Description:

　　Quality Control Analyst II is primarily responsible for the activities and procedures which are required to sample and test raw materials, work-in-process samples, finished goods, and stability samples under cGMP conditions. The position follows established procedures in the execution of daily activities and completes required documentation.

　　• Testing of incoming raw material according to USP, EP, or ACS Reagent Index

　　• Performance of QC analytical chemistry assays, HPLC, GC & GC/MS, Headspace, Moisture analyzer, Karl Fisher as well as wet chemistry assays.
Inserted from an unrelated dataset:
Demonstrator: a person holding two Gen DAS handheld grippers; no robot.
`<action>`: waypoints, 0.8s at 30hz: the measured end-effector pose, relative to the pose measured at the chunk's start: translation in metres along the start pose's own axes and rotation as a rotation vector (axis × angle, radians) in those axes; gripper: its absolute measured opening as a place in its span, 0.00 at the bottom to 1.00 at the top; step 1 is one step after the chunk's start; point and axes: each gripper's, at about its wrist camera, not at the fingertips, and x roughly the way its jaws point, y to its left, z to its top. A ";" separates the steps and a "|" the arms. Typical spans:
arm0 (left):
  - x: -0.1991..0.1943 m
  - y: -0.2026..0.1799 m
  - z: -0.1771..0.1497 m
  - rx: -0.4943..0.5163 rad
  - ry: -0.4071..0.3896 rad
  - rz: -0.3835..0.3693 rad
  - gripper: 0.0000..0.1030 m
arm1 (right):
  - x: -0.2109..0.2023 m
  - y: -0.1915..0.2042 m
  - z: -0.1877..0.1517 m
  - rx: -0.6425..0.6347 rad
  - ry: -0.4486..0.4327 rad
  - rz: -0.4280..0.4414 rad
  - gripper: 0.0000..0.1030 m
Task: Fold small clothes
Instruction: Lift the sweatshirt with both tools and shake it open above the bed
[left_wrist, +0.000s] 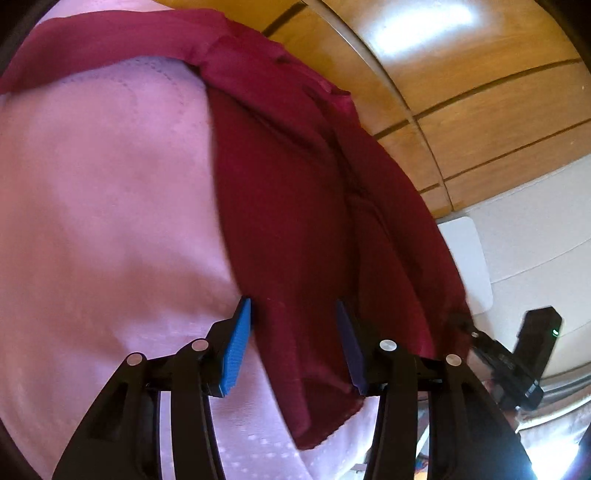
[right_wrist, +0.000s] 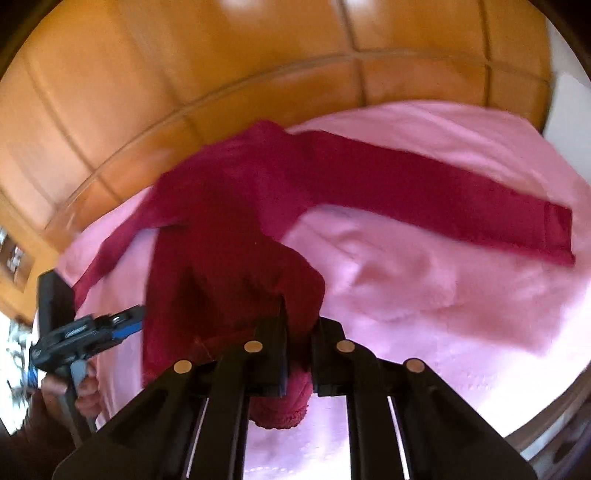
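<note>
**Crimson top half lifted off a pink bedsheet**

Crimson knit fabric fills the left wrist view: the long-sleeved top (left_wrist: 295, 206) runs lengthwise from the near edge up and away toward the wooden headboard (left_wrist: 480, 110), draped over the pink sheet (left_wrist: 103, 206). The left gripper (left_wrist: 293, 343) has its blue-padded jaws spread wide, one on either side of the fabric's lower end; whether the pads touch the cloth cannot be told. At the right edge the right gripper (left_wrist: 466, 326) shows, at the garment's far side.

From the right wrist view, the top (right_wrist: 240, 229) points its neck end toward the headboard (right_wrist: 184, 74). One sleeve (right_wrist: 461, 206) stretches flat to the right across the sheet (right_wrist: 424, 295); the other trails down to the left. The right gripper (right_wrist: 297, 332) has its jaws closed on a bunched hem, lifting it off the sheet. The left gripper (right_wrist: 129, 321) sits beside the garment's left edge.
</note>
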 end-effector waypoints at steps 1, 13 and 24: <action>0.003 -0.004 -0.002 0.026 0.007 0.021 0.37 | 0.006 -0.001 -0.002 0.014 0.007 0.004 0.07; -0.128 0.007 -0.001 0.125 -0.218 0.046 0.02 | -0.033 0.025 -0.002 -0.098 -0.044 0.097 0.07; -0.205 0.068 -0.075 0.059 -0.210 0.236 0.02 | 0.003 0.048 -0.087 -0.272 0.301 0.168 0.07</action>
　　• Testing of in process and release manufacturing samples, stability samples and Engineering/R&D samples using the following instrumentation/techniques:

　　HPLC

　　GC & GC/MS

　　UV/Vis Spectrophotometry

　　FTIR Spectrophotometry

　　Auto & Manual Titrations

　　Freezing Point & Vapor Pressure Osmometry

　　Absolute Viscosity using Brookfield Cone/Plate Viscometer

　　Intrinsic Viscosity using Ubbelohde Tube and Dilute Solution Viscometer

　　pH Meter

　　TOC Analyzer

　　Conductivity Meter

　　• Complete required documentation for all work activities according to Good Documentation Practices; reviews lab notebooks and verifies results of other Analysts

　　• Collaborates with R&D to develop test methods for new products Performance of QC method qualification, validation and transfers

　　• Researches and optimizes Test methods according to accepted industry best practice; performs qualification and validation of methods

　　• Report procedural deviations and nonconformance's to management; preforms investigations as assigned and follows through to closure of corrective action

　　• Maintain current training on all assigned procedures to include read & understood, skills development and classroom training activities as required

　　• Performance of QC general laboratory equipment maintenance

　　Additional Skills & Qualifications:

　　• Requires BS in Chemistry or other Physical Science

　　• 2 – 5 years testing experience in FDA regulated pharmaceuticals or medical device industries

　　• Demonstrated experience with GMP/ ISO regulations

　　• Proficient in HPLC, GC analyses and prior experience in method development and method validation.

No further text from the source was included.